### Directions:
Every line between the top of the data below and the line with "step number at", both ends included, must be retyped exactly.

### Collected data:
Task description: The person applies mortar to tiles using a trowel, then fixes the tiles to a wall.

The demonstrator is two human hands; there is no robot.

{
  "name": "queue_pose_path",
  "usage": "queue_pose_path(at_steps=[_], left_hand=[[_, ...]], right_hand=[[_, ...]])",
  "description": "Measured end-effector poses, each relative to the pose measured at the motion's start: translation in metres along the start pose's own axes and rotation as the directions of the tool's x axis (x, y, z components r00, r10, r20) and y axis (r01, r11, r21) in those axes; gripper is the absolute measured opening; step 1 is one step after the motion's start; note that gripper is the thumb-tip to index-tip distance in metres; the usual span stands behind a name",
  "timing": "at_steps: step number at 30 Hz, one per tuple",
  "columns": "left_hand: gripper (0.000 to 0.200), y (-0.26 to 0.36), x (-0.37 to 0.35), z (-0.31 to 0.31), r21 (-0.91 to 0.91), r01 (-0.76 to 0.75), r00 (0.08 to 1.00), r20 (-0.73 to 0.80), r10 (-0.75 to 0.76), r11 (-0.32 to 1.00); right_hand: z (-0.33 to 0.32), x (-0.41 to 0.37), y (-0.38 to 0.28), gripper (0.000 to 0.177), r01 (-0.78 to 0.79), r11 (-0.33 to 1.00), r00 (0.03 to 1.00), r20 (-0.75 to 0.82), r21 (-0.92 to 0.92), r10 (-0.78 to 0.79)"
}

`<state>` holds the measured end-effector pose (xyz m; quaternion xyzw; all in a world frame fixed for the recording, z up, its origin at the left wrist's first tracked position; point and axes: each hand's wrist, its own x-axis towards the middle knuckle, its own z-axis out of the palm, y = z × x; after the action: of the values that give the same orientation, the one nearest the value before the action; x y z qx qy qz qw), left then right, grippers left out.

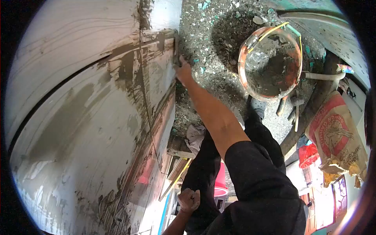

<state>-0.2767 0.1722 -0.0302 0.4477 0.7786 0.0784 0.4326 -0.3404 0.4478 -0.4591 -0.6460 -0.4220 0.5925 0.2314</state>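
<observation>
Up near twelve o'clock, the trowel (176, 47) presses edge-on against the mortar-smeared slab (90, 117), and the right hand (183, 72) is wrapped tight around its handle. At six o'clock the left hand (189, 199) is curled into a fist. A mortar bucket (250, 84) stands at two o'clock.

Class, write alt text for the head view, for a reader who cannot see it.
The right hand presses a trowel against a mortar-smeared wall. The left hand is clenched beside the trousers; a bucket of mortar stands on the rubble-strewn ground.
</observation>
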Motion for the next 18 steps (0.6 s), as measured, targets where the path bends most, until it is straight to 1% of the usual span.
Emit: queue_pose_path(at_steps=[1,2,4,5,8,10,11,12,15,17,18], left_hand=[[0.031,0.005,0.004,0.000,-0.023,0.023,1.000,-0.012,-0.023,0.999],[0.031,0.007,0.008,0.000,-0.043,0.040,0.999,-0.028,-0.041,0.998],[0.031,0.011,0.007,-0.001,-0.047,0.015,1.000,0.002,-0.014,0.999],[0.031,0.011,0.008,0.000,-0.048,-0.002,1.000,0.011,0.002,0.999],[0.038,0.000,0.005,0.008,0.006,-0.122,0.992,0.017,0.122,0.993],[0.038,0.011,0.012,0.006,-0.026,-0.045,0.999,0.008,0.046,0.999],[0.038,0.015,0.015,0.004,-0.040,-0.005,1.000,0.002,0.005,0.999],[0.038,0.014,0.014,0.006,-0.049,-0.012,1.000,-0.004,0.012,0.999],[0.037,0.013,0.012,0.010,-0.060,-0.036,0.999,0.002,0.036,0.998],[0.036,0.018,0.015,0.007,-0.038,-0.059,0.997,0.038,0.060,0.998],[0.035,0.022,0.020,0.006,-0.038,-0.082,0.996,0.027,0.083,0.996]], right_hand=[[-0.008,-0.013,-0.013,0.062,0.064,0.998,0.998,-0.001,-0.011,-0.064],[-0.028,-0.030,-0.024,0.059,-0.216,0.976,0.947,0.250,0.038,0.200],[-0.065,-0.063,-0.039,0.057,-0.272,0.938,0.945,0.244,0.214,0.218],[-0.078,-0.067,-0.043,0.056,-0.290,0.908,0.945,0.243,0.301,0.220],[-0.105,-0.039,-0.039,0.051,-0.372,0.864,0.920,0.261,0.340,0.294],[-0.109,0.001,-0.048,0.037,-0.287,0.942,0.950,0.178,0.176,0.256],[-0.112,0.021,-0.053,0.033,-0.324,0.938,0.917,0.283,0.119,0.281],[-0.114,0.040,-0.058,0.029,-0.352,0.934,0.872,0.384,0.058,0.305],[-0.112,0.073,-0.079,0.021,-0.457,0.889,0.801,0.436,0.003,0.410],[-0.120,0.074,-0.101,0.019,-0.510,0.860,0.768,0.455,0.010,0.450],[-0.125,0.076,-0.113,0.018,-0.531,0.847,0.754,0.464,0.013,0.465]])
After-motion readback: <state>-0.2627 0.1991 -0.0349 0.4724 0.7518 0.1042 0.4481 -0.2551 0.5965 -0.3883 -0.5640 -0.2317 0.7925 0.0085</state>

### Written reply:
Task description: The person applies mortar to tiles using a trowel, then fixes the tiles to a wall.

The demonstrator is two human hands; there is no robot.

{
  "name": "queue_pose_path",
  "usage": "queue_pose_path(at_steps=[_], left_hand=[[_, ...]], right_hand=[[_, ...]])",
  "description": "Measured end-effector poses, each relative to the pose measured at the motion's start: translation in metres along the start pose's own axes and rotation as the directions of the tool's x axis (x, y, z components r00, r10, r20) and y axis (r01, r11, r21) in those axes; gripper is the absolute measured opening; step 1 is one step after the motion's start; note that gripper is the thumb-tip to index-tip distance in metres; the usual span stands behind a name",
  "timing": "at_steps: step number at 30 Hz, one per tuple",

This answer requires nothing else.